The most common means of access is an unlocked door. If doors are secured with simple locks, burglars can break the locks or use force until the screws burst out of the wood or the frame gives way. Or they can break a cellar window.

If you have any hollow wooden doors or flimsy door frames leading to the outside or to the garage, replace them with solid wooden or steel doors and firm frames. Install 180 degree peepholes and stout dead bolt locks in the outside doors and mount attractive grillwork over all of your lower windows. Trim shrubbery to eliminate hiding places. For added protection, install outdoor floodlights, a fence and gate, and electronic alarm systems.

Don't put your name on the mailbox. Burglars will phone to determine if you are home. If they get the answering machine, they know too much.

Encourage neighbors to keep an eye on your place when you are away and you can do the same for them alerting each other when strangers are observed.

Before leaving town, arrange to have your home look occupied. Ask a friend or relative to come by daily, but at different times, to park a car in the driveway, put lut the garbage on pickup days, take in the mail and newspapers, shovel the snow or mow the grass, and alter the draperies and automatic light-timers.

Avoid attracting attention. Some of it may prove unwelcome. If a new stereo or home computer arrives, don't upt the labeled carton in the trash without flattening it inside out. On the other hand, it is wise to etch your social security number on your valuables.

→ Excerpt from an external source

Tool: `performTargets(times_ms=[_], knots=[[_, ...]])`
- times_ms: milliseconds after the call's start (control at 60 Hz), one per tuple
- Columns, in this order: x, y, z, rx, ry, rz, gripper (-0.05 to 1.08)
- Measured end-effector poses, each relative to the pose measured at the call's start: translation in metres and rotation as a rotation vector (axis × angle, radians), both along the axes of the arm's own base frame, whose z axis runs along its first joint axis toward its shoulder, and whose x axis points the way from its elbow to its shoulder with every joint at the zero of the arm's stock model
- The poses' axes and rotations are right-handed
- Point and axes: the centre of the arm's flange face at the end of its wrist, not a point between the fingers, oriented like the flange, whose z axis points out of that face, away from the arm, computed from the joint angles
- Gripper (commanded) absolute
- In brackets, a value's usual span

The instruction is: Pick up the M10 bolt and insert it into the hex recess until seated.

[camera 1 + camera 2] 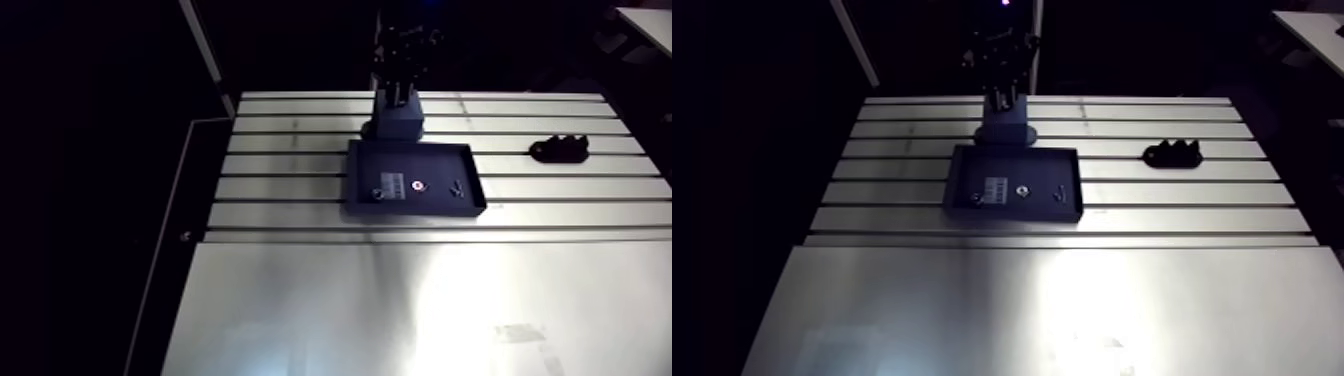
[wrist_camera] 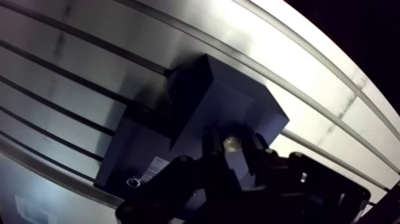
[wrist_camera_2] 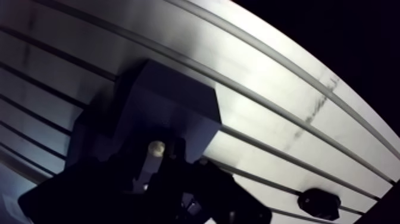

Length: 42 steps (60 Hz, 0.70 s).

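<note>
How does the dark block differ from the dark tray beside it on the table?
The block stands tall and compact; the tray lies low and wide. The tray has a raised rim holding small parts; the block shows plain flat faces. Both are dark and rest on the slotted table.

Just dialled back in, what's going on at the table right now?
The gripper holds a small silver metal bolt between its fingers, over the dark blue rectangular block that stands at the far edge of the dark shallow tray on the slotted aluminium table. Whether the bolt is seated cannot be seen.
</note>
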Motion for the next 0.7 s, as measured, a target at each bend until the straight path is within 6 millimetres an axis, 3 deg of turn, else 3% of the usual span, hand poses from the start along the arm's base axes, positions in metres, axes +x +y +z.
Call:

Don't keep cash around, travelers' checks are safer. If you hide valuables, keep a map of their locations in a safe deposit box or with an attorney. Burglars know where people generally keep valuables, and they will look in those places first. In picking places to hide valuables, remember that the kitchen is most often used and that toilet tanks are favorite spots. Leave some money and less-expensive valuables in the open and hope a burglar will overlook the gem collection in the bottom of the goldfish tank.